■ TRY IT:
Please go through the records below and return every line holding the word "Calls".

BEGIN DATA FOR THIS EXERCISE

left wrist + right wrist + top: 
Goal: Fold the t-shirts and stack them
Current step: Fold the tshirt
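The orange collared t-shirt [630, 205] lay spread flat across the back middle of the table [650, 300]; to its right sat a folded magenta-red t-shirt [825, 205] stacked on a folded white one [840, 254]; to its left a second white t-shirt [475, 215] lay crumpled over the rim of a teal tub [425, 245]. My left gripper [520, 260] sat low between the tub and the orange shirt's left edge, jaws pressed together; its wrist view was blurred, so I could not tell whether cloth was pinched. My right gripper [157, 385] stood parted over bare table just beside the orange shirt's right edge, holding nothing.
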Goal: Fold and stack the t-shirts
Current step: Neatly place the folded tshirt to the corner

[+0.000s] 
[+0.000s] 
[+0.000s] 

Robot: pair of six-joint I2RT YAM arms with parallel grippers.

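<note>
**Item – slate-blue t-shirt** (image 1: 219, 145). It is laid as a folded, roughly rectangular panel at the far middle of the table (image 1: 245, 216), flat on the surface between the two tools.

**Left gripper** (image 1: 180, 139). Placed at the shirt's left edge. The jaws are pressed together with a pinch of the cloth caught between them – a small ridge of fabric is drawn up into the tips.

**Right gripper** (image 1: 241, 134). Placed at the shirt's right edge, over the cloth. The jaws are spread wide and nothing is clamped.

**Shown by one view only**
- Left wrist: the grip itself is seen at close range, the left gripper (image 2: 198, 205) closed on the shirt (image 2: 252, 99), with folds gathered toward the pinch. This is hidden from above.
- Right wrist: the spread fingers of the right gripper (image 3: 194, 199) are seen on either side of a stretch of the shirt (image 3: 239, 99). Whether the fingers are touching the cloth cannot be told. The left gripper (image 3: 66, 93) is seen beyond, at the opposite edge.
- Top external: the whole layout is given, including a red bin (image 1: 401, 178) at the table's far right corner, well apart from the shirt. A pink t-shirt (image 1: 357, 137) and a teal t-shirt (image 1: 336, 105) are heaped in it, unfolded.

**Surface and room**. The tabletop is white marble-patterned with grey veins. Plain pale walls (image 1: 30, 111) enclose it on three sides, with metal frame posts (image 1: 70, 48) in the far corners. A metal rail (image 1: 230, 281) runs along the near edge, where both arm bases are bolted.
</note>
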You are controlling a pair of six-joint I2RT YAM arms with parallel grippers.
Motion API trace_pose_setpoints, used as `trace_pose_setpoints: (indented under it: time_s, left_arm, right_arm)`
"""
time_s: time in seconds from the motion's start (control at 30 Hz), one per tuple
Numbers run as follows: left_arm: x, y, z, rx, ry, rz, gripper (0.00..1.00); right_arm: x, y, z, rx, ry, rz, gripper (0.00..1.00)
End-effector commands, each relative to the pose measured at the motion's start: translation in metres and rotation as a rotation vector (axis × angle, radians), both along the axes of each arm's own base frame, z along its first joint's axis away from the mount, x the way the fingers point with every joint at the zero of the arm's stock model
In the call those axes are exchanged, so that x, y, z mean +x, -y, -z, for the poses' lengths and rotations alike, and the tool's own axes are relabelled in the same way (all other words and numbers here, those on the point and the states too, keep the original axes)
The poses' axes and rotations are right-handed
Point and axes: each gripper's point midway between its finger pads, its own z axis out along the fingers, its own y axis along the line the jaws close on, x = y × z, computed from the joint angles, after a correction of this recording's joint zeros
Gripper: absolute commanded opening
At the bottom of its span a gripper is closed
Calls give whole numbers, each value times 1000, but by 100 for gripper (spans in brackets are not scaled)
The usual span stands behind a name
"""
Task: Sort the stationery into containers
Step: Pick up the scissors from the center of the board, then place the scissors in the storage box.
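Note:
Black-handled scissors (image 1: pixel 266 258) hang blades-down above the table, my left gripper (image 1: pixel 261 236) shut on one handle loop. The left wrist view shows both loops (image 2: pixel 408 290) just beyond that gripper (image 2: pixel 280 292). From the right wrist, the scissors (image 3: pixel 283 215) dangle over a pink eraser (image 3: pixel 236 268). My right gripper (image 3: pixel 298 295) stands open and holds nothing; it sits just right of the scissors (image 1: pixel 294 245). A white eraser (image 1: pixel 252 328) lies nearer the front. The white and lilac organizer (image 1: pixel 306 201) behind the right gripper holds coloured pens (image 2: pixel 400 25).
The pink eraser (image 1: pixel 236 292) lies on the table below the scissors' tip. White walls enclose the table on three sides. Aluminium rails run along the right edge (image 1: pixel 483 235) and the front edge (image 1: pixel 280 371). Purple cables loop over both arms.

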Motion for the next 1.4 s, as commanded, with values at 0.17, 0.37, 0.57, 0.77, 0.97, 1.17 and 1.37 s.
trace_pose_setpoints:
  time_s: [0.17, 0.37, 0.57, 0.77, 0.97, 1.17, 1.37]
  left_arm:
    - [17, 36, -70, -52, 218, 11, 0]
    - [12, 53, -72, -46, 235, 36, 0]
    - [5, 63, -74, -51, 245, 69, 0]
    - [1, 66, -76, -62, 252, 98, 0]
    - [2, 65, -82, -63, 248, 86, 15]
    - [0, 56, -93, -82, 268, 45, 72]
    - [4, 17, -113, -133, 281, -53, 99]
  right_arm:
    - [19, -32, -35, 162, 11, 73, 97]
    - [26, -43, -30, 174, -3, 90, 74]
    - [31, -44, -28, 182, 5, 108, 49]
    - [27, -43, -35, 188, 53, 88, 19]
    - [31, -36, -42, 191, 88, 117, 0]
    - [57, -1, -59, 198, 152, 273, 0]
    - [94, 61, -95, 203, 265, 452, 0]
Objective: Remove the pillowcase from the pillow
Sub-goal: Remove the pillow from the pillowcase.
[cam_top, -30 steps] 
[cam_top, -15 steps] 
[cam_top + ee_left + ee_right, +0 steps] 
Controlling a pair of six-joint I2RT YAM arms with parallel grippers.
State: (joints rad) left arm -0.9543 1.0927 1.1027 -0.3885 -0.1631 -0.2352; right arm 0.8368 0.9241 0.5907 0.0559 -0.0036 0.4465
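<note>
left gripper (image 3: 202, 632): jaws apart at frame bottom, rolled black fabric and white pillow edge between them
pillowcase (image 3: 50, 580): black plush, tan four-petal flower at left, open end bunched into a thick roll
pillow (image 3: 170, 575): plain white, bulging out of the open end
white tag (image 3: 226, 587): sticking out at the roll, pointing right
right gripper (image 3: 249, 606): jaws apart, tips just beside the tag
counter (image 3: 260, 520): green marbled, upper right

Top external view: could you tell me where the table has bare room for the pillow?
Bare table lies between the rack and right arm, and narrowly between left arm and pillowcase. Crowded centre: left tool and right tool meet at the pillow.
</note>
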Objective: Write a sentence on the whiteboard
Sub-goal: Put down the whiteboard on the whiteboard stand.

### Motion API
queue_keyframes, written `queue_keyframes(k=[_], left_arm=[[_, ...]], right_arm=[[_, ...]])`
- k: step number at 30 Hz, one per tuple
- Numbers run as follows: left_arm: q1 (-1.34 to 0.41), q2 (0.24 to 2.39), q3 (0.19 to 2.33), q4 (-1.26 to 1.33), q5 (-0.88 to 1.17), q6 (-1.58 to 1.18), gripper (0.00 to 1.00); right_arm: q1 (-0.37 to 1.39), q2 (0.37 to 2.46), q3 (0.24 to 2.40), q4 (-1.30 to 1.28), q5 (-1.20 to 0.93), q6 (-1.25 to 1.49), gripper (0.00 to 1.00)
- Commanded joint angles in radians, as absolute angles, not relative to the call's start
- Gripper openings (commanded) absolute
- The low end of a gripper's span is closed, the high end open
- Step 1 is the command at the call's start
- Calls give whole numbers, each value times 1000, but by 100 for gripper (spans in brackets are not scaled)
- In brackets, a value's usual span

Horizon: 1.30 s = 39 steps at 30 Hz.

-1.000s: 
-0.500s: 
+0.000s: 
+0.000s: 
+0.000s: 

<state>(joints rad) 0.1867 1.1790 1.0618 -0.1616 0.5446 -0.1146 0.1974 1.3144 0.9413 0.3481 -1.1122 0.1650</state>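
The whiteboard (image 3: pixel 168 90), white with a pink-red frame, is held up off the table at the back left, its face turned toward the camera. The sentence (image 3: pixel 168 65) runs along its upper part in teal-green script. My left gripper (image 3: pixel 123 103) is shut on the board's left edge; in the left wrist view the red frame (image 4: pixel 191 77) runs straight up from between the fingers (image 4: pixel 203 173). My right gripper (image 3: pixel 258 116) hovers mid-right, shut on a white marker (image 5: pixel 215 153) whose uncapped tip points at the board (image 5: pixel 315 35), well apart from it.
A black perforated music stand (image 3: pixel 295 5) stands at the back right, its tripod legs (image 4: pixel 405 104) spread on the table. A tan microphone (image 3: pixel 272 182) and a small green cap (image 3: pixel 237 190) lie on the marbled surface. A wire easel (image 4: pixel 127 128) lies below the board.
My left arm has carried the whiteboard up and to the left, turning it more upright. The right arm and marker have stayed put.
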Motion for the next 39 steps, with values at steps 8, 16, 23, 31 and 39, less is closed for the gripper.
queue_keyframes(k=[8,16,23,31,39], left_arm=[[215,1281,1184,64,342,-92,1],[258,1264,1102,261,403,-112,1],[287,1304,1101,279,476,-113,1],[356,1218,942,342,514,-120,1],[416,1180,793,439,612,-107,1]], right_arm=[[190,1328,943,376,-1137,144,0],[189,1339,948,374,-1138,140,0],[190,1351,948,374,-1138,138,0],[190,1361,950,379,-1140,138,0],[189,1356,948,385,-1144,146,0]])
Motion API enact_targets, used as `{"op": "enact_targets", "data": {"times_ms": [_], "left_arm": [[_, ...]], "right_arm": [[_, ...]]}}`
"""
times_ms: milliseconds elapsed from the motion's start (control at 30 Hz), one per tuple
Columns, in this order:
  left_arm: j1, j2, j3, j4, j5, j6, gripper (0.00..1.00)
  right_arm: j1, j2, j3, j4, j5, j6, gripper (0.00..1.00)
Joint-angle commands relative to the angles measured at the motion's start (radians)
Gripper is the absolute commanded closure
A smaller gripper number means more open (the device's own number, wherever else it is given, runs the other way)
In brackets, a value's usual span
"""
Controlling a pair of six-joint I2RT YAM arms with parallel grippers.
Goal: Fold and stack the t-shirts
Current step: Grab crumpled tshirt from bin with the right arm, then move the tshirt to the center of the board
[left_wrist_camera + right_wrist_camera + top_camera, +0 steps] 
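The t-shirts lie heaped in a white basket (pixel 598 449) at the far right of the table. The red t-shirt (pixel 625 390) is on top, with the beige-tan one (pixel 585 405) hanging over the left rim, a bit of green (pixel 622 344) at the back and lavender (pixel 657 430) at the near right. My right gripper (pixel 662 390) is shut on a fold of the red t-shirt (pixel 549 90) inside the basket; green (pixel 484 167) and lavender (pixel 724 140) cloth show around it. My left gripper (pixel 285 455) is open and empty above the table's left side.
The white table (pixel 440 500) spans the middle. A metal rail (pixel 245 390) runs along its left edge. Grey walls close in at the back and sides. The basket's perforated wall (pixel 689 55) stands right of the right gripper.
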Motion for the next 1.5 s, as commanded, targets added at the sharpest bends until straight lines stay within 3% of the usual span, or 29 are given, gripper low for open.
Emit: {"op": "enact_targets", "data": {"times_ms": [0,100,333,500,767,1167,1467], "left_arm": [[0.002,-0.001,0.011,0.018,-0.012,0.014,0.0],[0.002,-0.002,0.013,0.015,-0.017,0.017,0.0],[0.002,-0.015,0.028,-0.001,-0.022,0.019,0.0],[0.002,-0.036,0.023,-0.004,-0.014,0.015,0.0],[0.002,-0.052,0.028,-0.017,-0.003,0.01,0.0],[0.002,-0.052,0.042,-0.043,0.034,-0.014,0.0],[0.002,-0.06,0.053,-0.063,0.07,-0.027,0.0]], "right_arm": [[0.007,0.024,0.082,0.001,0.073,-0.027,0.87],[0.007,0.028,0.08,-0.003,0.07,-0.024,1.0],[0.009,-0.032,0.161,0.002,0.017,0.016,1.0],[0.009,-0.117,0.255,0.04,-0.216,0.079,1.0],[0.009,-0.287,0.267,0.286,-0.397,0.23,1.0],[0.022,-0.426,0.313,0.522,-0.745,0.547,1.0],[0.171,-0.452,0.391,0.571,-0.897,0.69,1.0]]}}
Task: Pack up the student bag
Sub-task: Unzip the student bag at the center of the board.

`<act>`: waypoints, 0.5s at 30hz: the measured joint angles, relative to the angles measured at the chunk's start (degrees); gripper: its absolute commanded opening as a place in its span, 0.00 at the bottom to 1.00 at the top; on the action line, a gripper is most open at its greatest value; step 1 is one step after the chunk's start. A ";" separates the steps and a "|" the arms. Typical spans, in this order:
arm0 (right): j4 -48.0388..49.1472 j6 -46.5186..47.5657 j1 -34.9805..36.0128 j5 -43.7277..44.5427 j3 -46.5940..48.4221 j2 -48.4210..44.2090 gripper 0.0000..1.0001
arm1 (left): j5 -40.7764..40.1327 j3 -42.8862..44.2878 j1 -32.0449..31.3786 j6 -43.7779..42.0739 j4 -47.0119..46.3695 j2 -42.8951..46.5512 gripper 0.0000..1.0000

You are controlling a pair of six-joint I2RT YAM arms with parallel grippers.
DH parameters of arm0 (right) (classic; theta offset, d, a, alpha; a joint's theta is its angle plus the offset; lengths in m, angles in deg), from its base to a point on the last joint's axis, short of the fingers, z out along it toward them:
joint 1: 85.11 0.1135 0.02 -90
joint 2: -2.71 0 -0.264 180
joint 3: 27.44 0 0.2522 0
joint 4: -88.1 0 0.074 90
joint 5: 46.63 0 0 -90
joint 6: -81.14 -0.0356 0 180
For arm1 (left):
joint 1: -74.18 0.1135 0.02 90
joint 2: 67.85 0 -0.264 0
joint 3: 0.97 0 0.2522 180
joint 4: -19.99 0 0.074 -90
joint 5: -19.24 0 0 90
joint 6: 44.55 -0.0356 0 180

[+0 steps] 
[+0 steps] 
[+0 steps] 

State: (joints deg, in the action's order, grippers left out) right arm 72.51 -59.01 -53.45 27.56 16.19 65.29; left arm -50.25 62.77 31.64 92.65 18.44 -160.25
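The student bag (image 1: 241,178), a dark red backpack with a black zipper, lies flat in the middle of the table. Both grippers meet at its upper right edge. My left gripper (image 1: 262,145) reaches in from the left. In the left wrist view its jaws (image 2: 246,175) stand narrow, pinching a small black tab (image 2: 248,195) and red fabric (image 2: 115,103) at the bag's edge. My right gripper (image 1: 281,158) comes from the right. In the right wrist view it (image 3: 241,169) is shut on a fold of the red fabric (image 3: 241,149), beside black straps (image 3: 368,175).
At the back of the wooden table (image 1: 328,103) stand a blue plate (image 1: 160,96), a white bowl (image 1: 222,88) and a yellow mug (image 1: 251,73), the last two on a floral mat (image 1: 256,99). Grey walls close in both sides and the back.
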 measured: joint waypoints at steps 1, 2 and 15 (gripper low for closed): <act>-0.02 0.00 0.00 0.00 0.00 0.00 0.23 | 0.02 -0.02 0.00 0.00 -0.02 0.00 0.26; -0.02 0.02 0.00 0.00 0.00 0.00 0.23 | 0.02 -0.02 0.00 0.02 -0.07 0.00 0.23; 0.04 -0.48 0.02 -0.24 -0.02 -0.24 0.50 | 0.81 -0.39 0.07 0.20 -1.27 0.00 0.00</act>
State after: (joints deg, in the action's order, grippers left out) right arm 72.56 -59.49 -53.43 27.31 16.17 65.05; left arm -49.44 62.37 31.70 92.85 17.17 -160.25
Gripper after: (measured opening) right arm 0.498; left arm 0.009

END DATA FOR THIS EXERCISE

■ RESULT FOR THIS TASK:
Calls give whole numbers, each value times 1000, but by 100 for gripper (spans in brackets are not scaled)
- Calls give whole numbers, each value times 1000, but by 100 for gripper (spans in brackets are not scaled)

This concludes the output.